It is difficult to visualise the question without the pictures, but here goes:

If the solution is as you say, you need to understand Boolean logic to get that each gate returns 1 (true) or 0 (false). In the equation, A OR C is 1 if either A or C or both are 1. NOT(something) inverts 1 to 0 or 0 to 1. B XOR D is 1 if B and D are different and 0 if they are the same digit. AND returns 1 only if both the numbers it joins are 1, and 0 otherwise.

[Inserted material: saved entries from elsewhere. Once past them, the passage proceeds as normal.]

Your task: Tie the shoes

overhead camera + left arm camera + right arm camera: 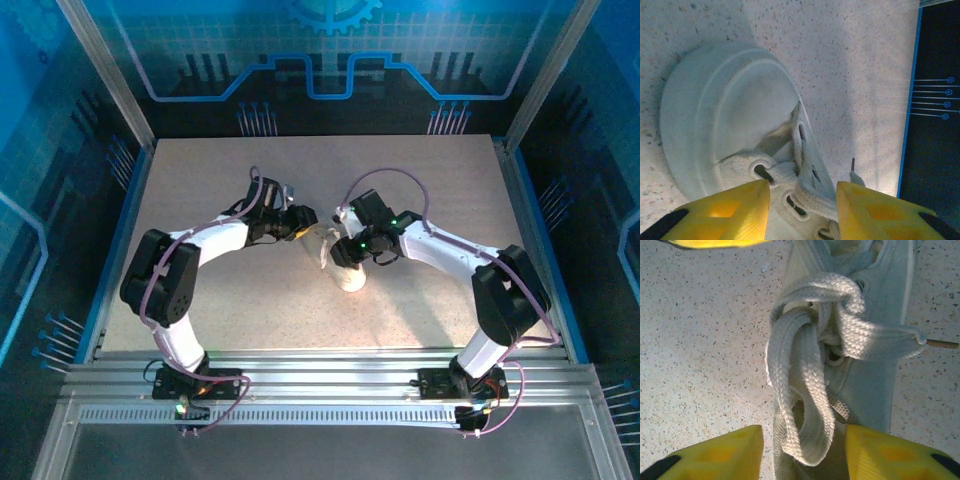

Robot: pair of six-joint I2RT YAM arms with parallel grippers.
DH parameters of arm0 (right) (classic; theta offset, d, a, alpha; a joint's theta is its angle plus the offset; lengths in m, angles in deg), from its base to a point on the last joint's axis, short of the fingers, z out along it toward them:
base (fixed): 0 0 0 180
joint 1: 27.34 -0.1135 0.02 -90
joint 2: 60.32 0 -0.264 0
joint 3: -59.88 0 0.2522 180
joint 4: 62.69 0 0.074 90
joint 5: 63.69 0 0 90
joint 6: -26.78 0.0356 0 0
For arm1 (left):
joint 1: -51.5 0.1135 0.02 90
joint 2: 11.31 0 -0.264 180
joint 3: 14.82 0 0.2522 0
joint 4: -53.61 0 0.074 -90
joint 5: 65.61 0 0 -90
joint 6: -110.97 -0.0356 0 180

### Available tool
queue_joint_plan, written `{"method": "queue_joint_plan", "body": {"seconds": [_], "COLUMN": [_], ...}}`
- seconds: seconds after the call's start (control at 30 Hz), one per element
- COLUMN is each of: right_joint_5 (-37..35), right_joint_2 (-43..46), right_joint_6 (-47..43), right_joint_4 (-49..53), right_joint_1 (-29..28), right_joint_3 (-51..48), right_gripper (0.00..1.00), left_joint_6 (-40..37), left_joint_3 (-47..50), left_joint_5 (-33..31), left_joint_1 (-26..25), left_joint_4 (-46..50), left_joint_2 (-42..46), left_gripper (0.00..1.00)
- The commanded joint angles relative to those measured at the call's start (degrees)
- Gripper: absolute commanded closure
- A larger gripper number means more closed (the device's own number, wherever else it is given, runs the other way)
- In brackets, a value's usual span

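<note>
Hovering over sneaker [725,115], left claw [802,197] spread astride laces [807,175], right claw [804,440] spread likewise

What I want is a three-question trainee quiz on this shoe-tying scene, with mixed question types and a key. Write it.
1. True or false: the small white low-top sneaker sits on the speckled tabletop, between the two arms.
2. In the right wrist view, what lies between the yellow fingers of the right gripper?
A. a loop of flat white woven lace
B. a metal spoon
C. a red ball
3. Fill in: the jaws of the left gripper stand ____ over the sneaker's eyelets.

Key: 1 true; 2 A; 3 open.
</note>
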Motion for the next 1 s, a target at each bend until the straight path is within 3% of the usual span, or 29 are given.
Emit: {"method": "queue_joint_plan", "body": {"seconds": [0.0, 0.27, 0.33, 0.5, 0.57, 0.97], "right_joint_5": [-0.1, -0.6, -0.7, -1.1, -0.9, 1.5], "right_joint_2": [-0.6, 0.1, 0.3, 1.5, 1.8, -1.5], "right_joint_6": [-2.4, -4.0, -4.1, -4.2, -4.1, -6.7], "right_joint_4": [-0.3, -1.6, -1.9, -2.0, -1.3, 2.1], "right_joint_1": [0.7, 0.7, 0.7, 1.4, 2.4, 7.4], "right_joint_3": [1.0, -0.1, -0.2, 0.0, 0.4, 5.2], "right_gripper": [0.6, 0.79, 0.84, 1.0, 1.0, 1.0], "left_joint_6": [3.7, 5.7, 5.5, 4.6, 3.5, -3.2], "left_joint_3": [-0.9, -0.7, -0.8, -0.5, -0.5, 1.2], "left_joint_5": [-0.1, 0.1, 0.3, 0.2, -0.2, -3.5], "left_joint_1": [-1.3, -2.6, -2.6, -2.6, -2.6, -3.3], "left_joint_4": [-3.6, -6.4, -6.4, -6.3, -5.3, 2.0], "left_joint_2": [-1.8, -3.6, -3.5, -2.3, -1.4, 4.4], "left_gripper": [0.58, 0.55, 0.62, 0.91, 1.0, 1.0]}}
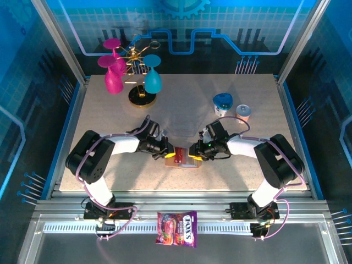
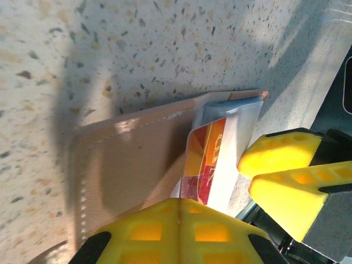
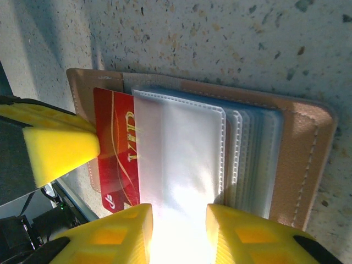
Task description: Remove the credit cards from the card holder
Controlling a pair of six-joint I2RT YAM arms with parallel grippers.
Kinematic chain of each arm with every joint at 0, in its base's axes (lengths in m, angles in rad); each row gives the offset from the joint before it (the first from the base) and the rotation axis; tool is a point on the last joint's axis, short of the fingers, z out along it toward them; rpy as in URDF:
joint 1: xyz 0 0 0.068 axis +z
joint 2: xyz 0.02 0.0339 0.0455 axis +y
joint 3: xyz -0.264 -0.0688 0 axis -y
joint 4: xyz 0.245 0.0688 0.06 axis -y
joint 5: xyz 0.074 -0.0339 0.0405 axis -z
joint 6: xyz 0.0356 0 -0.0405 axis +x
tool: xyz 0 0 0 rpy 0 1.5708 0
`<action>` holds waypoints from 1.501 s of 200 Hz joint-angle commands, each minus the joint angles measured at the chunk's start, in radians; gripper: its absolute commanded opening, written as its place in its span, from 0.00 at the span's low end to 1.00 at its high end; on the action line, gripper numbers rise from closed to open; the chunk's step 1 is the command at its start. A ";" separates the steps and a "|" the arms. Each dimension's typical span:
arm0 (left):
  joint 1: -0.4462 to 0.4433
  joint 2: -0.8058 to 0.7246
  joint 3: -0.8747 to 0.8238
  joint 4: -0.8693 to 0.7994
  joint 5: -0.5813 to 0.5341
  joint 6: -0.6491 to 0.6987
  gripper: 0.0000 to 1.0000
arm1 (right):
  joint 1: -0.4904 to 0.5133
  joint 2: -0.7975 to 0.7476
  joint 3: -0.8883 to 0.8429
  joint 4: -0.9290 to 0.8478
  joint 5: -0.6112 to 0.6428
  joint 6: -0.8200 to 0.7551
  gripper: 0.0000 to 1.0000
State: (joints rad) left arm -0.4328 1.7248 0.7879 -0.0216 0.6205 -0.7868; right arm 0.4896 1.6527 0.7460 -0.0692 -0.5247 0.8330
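The brown card holder [image 1: 187, 164] lies open on the speckled table between both arms. It is seen close in the wrist views [image 2: 126, 165] [image 3: 297, 165], with clear plastic sleeves [image 3: 181, 154] inside. A red credit card [image 3: 115, 148] [image 2: 204, 159] sticks partway out of a sleeve at the holder's left side. My left gripper [image 1: 168, 154] [image 2: 179, 204] is shut, with that card's edge running into its closed jaws. Its yellow finger [image 3: 60, 148] touches the card. My right gripper [image 1: 196, 155] [image 3: 179, 225] stands partly open over the sleeves at the holder's near edge.
A purple-red candy packet [image 1: 177, 228] lies on the rail in front of the table. At the back left a gold stand [image 1: 142, 96] carries pink glasses [image 1: 113, 77] and a teal glass [image 1: 152, 80]. Behind my right arm stand a blue-lidded cup [image 1: 223, 103] and a pink cup [image 1: 243, 113].
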 commanded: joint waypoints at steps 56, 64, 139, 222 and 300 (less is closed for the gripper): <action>0.018 -0.049 0.051 -0.158 -0.041 0.109 0.07 | -0.002 0.012 0.000 -0.038 0.009 -0.014 0.34; 0.017 -0.050 0.055 -0.165 -0.043 0.112 0.07 | 0.000 0.013 0.001 -0.039 0.009 -0.015 0.34; 0.018 -0.056 0.079 -0.202 -0.067 0.128 0.07 | -0.001 0.013 0.007 -0.047 0.004 -0.018 0.34; 0.021 -0.066 0.084 -0.234 -0.095 0.153 0.07 | -0.002 0.010 0.010 -0.057 0.008 -0.024 0.34; 0.022 -0.090 0.085 -0.251 -0.105 0.158 0.07 | -0.001 0.009 0.007 -0.060 0.010 -0.022 0.34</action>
State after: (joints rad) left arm -0.4206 1.6608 0.8486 -0.2325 0.5274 -0.6510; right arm 0.4896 1.6527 0.7464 -0.0719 -0.5255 0.8288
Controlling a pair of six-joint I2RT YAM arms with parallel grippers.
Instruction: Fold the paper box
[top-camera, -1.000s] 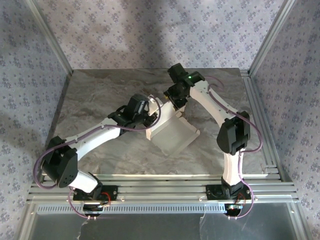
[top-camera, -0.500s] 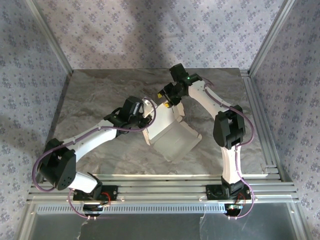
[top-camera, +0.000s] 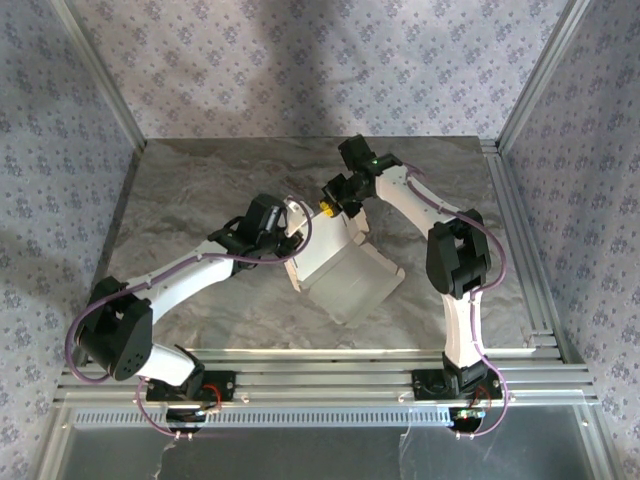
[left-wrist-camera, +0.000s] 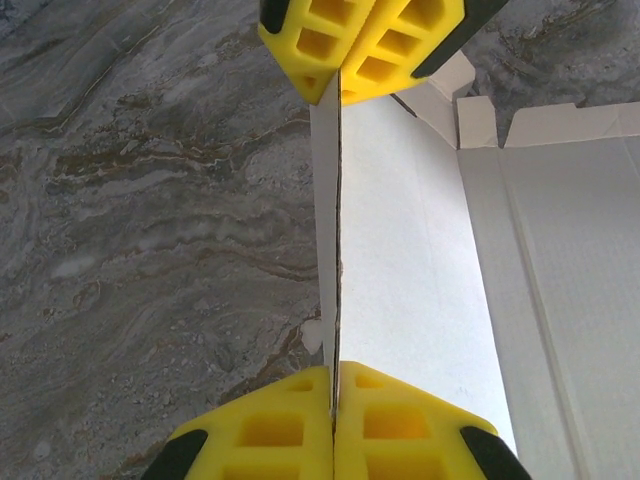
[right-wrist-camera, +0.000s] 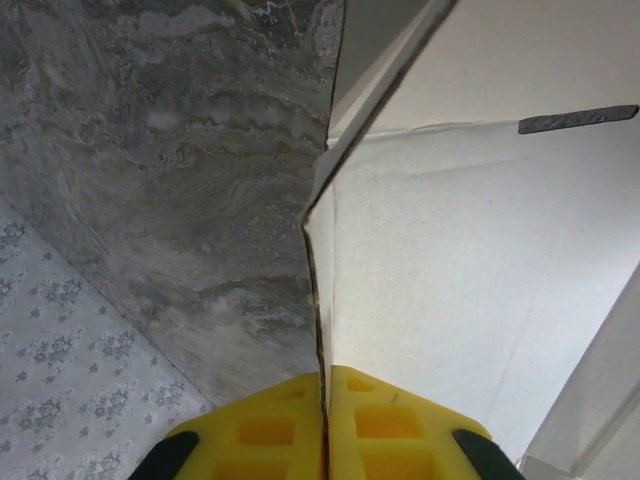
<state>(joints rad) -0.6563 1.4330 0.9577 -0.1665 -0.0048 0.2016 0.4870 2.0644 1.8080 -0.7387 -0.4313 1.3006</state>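
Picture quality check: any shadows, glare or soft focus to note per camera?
Top external: broad soft shadows on the patterned backdrop, table evenly lit, the paper box bright but creases readable. Left wrist: sharp, no glare; marble veins and the box edge in the left gripper crisp. Right wrist: box's top flap shaded grey, panel below bright with grain visible above the right gripper.

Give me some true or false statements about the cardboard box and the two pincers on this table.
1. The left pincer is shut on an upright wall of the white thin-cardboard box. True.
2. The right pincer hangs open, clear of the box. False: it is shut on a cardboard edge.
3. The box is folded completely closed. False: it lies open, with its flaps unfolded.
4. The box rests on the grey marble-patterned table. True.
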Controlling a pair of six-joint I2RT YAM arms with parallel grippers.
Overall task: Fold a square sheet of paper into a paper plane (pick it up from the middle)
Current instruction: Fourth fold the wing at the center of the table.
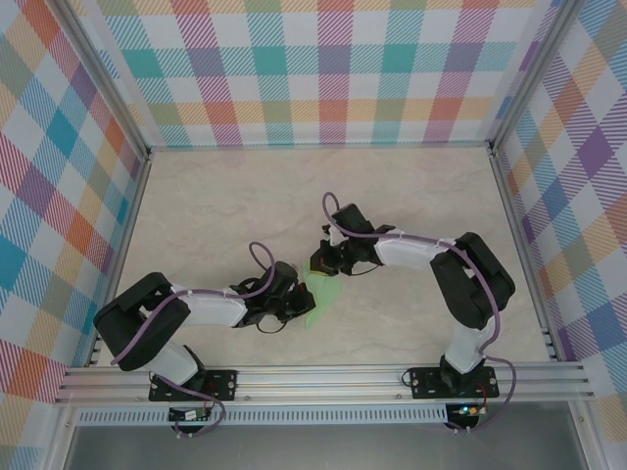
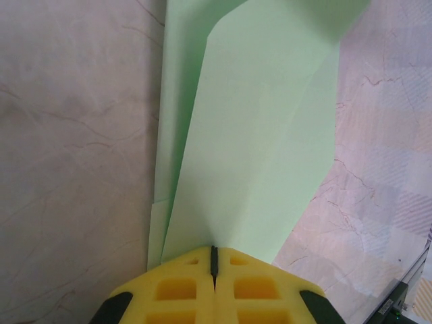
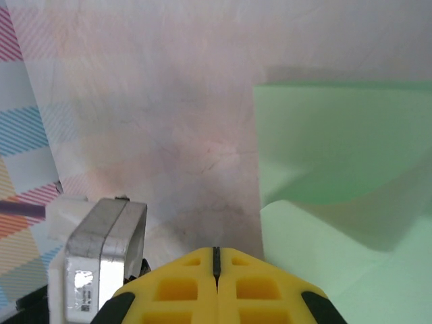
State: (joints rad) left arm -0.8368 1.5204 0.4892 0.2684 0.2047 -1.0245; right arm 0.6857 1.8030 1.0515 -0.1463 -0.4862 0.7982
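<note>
Spreading beneath the sheet of paper (image 1: 323, 299), the pale marbled worktop (image 1: 216, 196) is the broadest thing in view. Checked walls (image 1: 323, 69) stand well away from the sheet on its far side and on both flanks. An aluminium rail (image 1: 323, 377) runs along the near side of the sheet and carries both arm bases.

The right arm (image 1: 460, 279) bends in toward the sheet from the right, and the left arm (image 1: 196, 308) reaches toward it from the left. The two wrists meet close together at the sheet.

The sheet itself is pale mint green. It lies between the two wrists, partly folded, with one layer flat on the worktop and a flap raised above it.

The left pincer (image 1: 297, 297) sits at the sheet's left edge. In its wrist view the yellow pads (image 2: 182, 287) are pressed together, and the raised flap narrows straight into the seam between them, so the pincer looks to be pinching the sheet.

The right pincer (image 1: 318, 266) sits just beyond the sheet's far edge. Its pads (image 3: 179, 290) are pressed together on nothing, and the sheet lies just beside them to the right, its flap curling upward. A small silvery metal block (image 3: 108, 250) sits left of those pads, on the side away from the sheet.
</note>
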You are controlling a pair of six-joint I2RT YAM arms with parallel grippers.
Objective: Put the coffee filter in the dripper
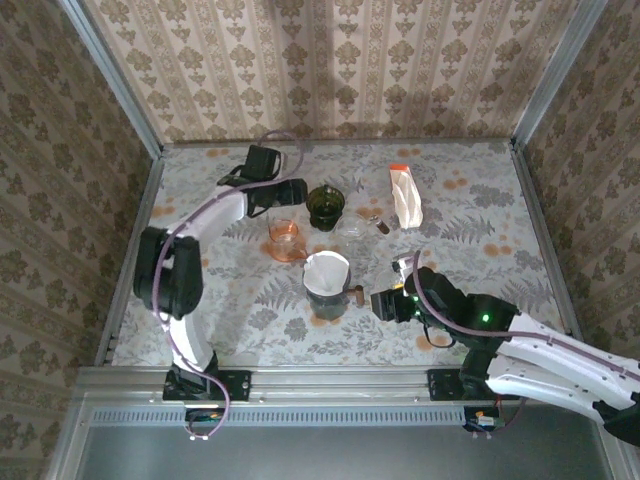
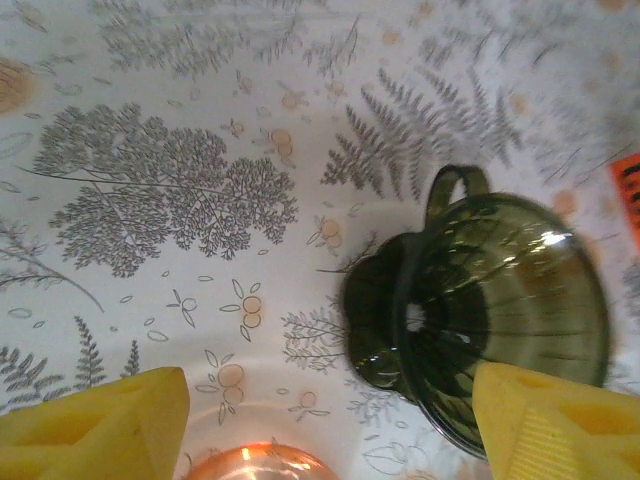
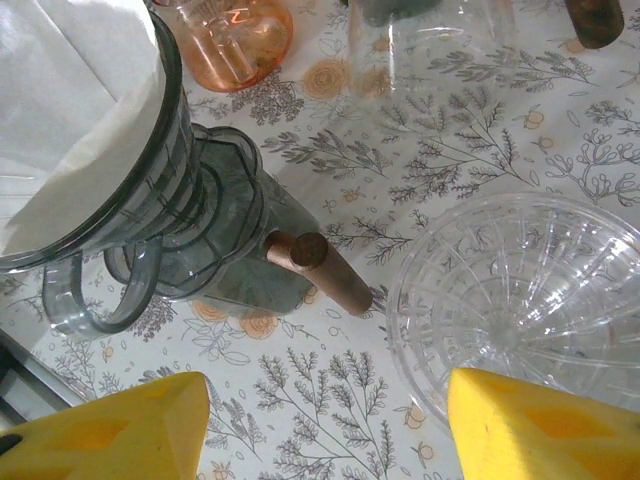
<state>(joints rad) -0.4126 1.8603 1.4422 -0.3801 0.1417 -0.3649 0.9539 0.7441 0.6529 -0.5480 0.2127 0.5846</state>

Assuming the 4-digit number is ABCD in binary, with A, B, C and D each being either 0 or 1, then there are sixteen possible numbers as follows.
0000
0001
0010
0011
0100
0101
0110
0111
1000
1001
1010
1011
1100
1101
1110
1111

If you use each of these numbers in the solution equation the result is as follows. For example, using 0000 (A=0, B=0, C=0, D=0), then the equations is
NOT ((0 XOR 0) AND NOT (0 OR 0))
=NOT ((0) AND NOT (0))
=NOT ((0) AND (1))
=NOT (0)
=1

For 0001 we have
NOT ((0 XOR 1) AND NOT (0 OR 0))
=NOT ((1) AND NOT (0))
=NOT ((1) AND (1))
=NOT (1)
=0

Applying this logic to all sixteen ABCD numbers, only 0001 and 0100 (=4 in decimal) result in the equation value of 0, with the others all 1.

Now to the figure "2" in the question. I presume the calculator display is a single number made up of 3 horizontal and 4 vertical short lines in a square-cornered figure of 8. If we number those lines 1 to seven, say starting top left and numbering round the edge clockwise and ending with 7 in the middle, then to create a "2" in the calculator display we need the backlight for lines 2, 3, 5, 6, and 7 to be on (1) and 1 and 4 to be off (0). Having an equation like the one shown results in 1 and 4 off and the rest on as required.

Upload a picture to tinypic and paste the link

Here's the site if that helps at all.


https://brilliant.org/computer-science/logic/

A lot of work from Salty there - brilliant!